--- Given entries Enclosed Below ---

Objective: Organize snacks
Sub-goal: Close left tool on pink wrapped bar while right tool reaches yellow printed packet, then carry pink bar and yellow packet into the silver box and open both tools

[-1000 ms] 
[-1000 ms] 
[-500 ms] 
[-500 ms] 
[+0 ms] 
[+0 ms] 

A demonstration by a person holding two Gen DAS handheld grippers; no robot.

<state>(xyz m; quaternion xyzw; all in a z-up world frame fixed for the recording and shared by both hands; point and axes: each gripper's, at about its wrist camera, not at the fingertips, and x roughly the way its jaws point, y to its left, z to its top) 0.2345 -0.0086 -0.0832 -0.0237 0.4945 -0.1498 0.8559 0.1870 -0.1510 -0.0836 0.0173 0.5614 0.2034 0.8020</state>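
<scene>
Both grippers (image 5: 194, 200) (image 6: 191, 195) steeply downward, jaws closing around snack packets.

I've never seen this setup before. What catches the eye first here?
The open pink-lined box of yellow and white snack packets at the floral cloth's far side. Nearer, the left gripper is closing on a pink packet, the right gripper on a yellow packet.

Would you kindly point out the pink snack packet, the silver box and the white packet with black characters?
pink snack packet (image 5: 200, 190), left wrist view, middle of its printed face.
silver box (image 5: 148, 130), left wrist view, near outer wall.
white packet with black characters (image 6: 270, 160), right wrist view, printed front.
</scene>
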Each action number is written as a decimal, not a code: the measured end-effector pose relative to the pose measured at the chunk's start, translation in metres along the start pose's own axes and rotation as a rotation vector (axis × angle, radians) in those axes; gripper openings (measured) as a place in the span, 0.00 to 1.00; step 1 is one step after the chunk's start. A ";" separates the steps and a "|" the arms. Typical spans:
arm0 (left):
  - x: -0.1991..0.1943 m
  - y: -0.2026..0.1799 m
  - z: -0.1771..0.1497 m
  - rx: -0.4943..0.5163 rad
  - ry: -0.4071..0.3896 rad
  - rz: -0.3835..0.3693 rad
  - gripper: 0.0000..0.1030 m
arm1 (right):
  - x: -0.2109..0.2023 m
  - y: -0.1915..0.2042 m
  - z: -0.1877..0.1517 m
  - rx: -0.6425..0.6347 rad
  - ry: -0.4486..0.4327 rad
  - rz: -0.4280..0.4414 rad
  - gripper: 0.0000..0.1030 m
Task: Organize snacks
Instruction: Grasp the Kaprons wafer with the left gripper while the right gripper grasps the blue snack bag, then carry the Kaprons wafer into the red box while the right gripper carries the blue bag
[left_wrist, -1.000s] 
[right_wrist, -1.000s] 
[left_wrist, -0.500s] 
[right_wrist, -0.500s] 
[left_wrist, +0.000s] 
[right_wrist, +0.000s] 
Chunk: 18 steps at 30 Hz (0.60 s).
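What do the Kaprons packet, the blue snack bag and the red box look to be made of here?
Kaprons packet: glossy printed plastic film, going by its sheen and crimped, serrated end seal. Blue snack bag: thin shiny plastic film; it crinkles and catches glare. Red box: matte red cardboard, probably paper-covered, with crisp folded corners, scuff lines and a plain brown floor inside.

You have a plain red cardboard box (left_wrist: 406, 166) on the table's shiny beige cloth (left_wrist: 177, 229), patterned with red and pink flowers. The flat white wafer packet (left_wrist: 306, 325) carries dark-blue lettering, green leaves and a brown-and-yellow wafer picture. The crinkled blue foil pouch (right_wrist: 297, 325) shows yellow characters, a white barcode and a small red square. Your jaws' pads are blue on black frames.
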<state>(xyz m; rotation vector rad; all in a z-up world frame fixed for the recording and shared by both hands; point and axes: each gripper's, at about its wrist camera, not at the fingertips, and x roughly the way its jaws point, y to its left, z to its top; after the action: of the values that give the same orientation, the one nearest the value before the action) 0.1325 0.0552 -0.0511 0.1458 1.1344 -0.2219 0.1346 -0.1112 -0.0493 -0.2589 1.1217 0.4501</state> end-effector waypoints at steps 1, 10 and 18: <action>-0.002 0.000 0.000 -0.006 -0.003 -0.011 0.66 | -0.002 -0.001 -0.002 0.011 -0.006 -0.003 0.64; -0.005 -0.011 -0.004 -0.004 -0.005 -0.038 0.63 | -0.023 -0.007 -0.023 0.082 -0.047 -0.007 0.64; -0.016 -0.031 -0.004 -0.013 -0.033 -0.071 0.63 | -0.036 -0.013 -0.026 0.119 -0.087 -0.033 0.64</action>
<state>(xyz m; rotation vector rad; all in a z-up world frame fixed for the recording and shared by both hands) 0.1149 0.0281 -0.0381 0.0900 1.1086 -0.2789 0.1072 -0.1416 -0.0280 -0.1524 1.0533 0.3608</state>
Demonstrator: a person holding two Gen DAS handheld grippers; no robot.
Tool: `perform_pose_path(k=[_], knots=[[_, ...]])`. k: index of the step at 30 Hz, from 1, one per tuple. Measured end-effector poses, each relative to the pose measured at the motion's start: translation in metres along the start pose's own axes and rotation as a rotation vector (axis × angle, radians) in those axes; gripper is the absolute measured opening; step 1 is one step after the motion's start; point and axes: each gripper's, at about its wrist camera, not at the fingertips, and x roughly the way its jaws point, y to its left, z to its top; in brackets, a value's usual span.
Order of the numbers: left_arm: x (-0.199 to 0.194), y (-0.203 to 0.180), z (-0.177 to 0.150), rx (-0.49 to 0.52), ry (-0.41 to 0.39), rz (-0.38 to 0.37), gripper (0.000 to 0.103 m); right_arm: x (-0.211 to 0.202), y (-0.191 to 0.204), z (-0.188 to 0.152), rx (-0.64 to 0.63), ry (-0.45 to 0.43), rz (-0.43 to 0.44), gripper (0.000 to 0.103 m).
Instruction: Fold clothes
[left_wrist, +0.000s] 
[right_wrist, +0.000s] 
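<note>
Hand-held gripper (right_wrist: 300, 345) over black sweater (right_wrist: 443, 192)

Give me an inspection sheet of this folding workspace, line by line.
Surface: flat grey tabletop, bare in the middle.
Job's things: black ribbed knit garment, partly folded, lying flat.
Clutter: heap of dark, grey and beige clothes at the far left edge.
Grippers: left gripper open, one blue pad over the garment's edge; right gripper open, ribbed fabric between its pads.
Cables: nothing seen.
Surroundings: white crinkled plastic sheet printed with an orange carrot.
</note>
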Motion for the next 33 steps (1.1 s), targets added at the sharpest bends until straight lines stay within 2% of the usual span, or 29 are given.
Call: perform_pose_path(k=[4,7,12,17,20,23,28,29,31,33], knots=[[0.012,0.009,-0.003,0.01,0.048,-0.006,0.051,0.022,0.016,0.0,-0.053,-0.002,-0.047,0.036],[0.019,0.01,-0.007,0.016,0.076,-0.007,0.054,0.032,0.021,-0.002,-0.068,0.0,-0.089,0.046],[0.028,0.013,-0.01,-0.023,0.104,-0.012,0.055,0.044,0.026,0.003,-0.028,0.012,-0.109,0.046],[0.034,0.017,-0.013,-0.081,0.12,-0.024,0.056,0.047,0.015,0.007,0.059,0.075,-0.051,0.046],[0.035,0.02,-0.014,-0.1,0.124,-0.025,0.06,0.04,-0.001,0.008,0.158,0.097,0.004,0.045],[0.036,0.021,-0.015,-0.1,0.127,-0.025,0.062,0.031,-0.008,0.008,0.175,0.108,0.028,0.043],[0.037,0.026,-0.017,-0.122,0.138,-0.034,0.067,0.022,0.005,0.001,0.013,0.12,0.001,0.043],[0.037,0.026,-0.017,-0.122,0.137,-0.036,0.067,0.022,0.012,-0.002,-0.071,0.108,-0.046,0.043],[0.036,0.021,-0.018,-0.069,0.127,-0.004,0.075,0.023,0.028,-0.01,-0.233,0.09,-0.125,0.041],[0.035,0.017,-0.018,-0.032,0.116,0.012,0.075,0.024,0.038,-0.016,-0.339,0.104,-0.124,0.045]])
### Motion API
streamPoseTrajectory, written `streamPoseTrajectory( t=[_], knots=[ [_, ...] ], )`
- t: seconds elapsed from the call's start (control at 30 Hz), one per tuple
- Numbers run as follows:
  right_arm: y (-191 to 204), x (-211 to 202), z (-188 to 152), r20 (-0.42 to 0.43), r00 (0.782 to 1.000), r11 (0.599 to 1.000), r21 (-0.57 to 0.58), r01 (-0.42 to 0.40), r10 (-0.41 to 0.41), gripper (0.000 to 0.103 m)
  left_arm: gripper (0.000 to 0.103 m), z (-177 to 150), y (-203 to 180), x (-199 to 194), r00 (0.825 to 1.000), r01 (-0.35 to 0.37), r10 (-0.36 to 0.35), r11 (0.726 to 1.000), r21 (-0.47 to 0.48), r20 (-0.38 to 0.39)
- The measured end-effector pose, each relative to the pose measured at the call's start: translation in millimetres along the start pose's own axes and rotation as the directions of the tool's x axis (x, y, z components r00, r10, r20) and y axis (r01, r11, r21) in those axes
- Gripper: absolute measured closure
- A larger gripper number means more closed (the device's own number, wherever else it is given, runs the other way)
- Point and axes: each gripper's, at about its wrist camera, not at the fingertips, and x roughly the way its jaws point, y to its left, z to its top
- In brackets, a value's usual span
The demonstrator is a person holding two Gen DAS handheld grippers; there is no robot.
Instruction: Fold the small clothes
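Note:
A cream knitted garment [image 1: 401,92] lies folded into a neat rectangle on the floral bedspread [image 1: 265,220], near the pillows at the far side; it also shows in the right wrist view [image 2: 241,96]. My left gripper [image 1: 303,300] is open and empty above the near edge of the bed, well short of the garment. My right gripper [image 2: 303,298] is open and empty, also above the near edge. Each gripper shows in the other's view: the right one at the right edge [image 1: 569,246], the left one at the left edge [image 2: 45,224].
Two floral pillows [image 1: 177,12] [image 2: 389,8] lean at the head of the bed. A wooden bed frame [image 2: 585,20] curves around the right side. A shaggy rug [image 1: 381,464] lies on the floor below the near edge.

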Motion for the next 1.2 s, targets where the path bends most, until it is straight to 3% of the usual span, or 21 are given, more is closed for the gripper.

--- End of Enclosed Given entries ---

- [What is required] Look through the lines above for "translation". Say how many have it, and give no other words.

- [Task output] 3